*WORK REQUIRED*: All lines in the records that carry the string "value" are to be shown.

Dataset entries
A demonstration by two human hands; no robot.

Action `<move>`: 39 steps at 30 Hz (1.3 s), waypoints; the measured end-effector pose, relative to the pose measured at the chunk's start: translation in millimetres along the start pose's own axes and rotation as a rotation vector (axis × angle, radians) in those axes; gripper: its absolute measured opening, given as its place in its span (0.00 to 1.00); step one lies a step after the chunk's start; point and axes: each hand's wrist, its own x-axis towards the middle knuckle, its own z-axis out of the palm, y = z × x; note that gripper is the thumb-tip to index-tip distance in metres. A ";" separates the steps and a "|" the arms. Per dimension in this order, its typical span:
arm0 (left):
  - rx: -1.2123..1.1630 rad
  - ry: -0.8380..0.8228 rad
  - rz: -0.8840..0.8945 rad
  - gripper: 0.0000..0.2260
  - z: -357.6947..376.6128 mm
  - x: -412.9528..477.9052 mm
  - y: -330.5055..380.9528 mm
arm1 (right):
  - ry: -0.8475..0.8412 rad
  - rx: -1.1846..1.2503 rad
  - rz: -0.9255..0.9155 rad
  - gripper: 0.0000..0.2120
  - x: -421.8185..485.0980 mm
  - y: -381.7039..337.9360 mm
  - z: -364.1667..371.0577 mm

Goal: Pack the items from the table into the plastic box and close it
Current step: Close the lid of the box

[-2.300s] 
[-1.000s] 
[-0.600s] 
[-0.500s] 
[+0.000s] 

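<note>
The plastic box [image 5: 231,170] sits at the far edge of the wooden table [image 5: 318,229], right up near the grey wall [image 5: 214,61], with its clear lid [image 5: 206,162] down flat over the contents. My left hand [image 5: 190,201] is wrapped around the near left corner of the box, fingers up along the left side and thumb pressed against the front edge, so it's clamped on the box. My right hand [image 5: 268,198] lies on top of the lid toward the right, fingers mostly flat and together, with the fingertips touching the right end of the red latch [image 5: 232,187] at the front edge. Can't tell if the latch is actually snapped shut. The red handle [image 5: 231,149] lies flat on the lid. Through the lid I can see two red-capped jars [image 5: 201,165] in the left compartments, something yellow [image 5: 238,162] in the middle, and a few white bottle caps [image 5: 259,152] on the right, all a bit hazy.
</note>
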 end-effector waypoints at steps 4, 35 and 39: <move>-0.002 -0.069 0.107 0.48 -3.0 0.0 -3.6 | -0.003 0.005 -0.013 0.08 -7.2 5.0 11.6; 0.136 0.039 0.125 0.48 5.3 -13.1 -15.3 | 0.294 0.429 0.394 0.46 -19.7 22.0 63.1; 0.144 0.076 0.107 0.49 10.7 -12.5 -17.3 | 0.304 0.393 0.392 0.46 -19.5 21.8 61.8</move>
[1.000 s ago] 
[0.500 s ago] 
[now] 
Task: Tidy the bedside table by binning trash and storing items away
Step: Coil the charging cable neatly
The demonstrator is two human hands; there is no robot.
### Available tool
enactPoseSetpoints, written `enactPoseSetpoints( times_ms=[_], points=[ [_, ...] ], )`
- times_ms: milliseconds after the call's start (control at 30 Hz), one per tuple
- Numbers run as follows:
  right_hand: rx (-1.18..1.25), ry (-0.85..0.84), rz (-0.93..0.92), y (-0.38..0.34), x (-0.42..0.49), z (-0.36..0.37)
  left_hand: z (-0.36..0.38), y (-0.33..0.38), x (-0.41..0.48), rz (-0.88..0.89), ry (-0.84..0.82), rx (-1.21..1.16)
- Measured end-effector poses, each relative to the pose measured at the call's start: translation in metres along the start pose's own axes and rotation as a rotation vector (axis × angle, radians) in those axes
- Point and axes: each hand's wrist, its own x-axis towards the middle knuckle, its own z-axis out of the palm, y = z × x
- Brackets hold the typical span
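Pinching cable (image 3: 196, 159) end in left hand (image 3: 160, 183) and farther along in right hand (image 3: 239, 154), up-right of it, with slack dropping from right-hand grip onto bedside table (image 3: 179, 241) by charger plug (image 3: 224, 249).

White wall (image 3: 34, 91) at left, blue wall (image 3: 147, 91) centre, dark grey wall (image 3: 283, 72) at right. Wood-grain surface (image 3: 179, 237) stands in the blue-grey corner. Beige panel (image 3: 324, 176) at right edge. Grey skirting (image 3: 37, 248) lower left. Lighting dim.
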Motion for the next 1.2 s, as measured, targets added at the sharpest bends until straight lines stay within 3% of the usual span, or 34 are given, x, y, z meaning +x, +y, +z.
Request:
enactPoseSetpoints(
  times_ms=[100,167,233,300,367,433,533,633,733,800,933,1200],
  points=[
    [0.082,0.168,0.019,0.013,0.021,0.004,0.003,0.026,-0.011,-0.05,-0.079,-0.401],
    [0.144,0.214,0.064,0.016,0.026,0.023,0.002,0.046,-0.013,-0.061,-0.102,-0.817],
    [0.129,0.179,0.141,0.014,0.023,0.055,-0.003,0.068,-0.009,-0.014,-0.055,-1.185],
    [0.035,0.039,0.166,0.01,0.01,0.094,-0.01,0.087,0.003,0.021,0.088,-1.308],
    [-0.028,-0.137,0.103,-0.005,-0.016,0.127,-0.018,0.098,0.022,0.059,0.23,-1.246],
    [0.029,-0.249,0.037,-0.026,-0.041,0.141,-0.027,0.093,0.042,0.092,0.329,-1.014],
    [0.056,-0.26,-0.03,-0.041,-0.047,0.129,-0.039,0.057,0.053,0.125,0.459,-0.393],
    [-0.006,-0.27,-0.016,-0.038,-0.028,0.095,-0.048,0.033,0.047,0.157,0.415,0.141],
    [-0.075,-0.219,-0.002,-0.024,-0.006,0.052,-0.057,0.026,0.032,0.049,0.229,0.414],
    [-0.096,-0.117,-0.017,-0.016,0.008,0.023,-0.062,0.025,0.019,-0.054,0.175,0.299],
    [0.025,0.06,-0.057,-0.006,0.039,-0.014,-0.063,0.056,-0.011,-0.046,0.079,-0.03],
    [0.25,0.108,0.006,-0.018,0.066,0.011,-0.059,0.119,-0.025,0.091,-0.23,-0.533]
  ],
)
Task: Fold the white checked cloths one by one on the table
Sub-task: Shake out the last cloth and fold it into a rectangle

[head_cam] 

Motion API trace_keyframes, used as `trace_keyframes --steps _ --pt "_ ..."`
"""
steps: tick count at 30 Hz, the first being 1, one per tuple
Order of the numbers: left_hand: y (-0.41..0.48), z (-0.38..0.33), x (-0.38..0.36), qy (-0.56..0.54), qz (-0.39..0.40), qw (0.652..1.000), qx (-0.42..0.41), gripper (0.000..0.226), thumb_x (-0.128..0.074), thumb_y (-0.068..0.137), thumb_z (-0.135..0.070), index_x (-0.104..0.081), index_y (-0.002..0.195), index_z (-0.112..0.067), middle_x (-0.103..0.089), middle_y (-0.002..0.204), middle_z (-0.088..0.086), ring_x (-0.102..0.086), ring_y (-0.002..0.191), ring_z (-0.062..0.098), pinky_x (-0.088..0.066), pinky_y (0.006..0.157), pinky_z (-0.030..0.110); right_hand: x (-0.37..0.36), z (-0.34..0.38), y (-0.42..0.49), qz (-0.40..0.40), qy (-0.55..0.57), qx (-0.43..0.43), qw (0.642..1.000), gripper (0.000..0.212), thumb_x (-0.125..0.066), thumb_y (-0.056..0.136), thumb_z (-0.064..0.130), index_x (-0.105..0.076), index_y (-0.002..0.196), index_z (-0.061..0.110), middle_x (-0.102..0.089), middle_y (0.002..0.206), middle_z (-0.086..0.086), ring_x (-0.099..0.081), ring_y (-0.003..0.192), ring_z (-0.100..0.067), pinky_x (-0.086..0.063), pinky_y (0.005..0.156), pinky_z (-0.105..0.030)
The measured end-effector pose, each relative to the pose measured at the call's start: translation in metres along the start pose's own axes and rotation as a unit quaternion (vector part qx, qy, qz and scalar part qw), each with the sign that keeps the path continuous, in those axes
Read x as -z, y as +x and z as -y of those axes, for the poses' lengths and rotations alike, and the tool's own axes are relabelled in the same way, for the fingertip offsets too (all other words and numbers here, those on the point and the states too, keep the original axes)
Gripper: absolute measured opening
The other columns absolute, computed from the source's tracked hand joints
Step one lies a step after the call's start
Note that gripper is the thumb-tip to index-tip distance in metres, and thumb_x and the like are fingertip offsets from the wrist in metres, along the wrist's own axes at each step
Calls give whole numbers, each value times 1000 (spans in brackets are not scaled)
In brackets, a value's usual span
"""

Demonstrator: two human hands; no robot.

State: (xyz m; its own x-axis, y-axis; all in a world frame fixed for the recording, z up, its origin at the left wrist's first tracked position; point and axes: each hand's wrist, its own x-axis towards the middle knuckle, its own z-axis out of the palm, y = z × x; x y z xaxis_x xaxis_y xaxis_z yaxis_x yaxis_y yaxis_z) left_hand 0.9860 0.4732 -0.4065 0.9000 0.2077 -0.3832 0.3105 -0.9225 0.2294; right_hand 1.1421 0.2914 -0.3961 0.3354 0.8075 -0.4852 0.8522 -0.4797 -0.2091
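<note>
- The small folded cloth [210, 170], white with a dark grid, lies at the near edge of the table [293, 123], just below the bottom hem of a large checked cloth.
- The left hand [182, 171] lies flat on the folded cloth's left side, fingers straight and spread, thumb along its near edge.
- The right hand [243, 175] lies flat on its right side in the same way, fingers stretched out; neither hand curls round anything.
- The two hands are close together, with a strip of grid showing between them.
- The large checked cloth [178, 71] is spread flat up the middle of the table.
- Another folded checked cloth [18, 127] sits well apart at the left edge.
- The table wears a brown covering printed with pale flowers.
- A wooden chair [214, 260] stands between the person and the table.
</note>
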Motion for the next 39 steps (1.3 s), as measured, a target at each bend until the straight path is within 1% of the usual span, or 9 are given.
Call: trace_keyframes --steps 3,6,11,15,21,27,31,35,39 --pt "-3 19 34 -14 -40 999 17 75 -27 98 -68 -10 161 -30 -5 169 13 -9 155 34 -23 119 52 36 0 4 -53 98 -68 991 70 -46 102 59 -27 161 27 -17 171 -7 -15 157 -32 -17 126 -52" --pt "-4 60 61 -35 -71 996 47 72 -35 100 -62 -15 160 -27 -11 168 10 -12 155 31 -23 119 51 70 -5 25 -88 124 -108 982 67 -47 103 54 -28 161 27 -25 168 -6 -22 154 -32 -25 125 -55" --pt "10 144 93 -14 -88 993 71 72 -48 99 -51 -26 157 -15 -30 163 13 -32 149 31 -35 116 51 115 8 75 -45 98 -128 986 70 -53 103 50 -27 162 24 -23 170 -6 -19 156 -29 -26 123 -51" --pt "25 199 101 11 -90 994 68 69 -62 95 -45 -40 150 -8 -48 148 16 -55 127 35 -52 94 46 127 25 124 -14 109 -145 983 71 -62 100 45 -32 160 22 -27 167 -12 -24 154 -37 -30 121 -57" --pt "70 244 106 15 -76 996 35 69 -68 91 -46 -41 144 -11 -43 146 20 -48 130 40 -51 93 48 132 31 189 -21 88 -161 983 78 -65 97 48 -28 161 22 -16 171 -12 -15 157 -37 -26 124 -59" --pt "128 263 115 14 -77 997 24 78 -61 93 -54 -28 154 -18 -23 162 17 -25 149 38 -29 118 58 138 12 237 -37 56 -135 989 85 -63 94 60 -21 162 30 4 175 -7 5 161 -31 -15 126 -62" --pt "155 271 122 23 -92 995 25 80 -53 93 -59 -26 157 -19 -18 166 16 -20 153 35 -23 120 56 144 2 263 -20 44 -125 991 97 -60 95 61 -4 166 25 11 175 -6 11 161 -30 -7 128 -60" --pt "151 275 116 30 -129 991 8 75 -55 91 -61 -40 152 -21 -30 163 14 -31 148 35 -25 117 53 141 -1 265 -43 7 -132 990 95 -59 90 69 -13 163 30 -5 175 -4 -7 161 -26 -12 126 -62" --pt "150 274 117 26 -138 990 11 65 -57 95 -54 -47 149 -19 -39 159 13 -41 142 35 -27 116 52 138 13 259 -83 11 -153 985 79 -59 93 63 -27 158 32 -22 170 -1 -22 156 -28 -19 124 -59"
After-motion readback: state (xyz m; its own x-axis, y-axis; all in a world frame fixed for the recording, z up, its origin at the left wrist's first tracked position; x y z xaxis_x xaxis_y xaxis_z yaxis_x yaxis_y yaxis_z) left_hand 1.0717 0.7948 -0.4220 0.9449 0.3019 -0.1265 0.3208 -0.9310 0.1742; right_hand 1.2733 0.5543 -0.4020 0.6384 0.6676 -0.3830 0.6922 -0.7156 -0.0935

*SOLUTION FOR THIS EXERCISE*:
Calls give whole numbers, each value times 1000 (spans in brackets are not scaled)
In brackets, a value's usual span

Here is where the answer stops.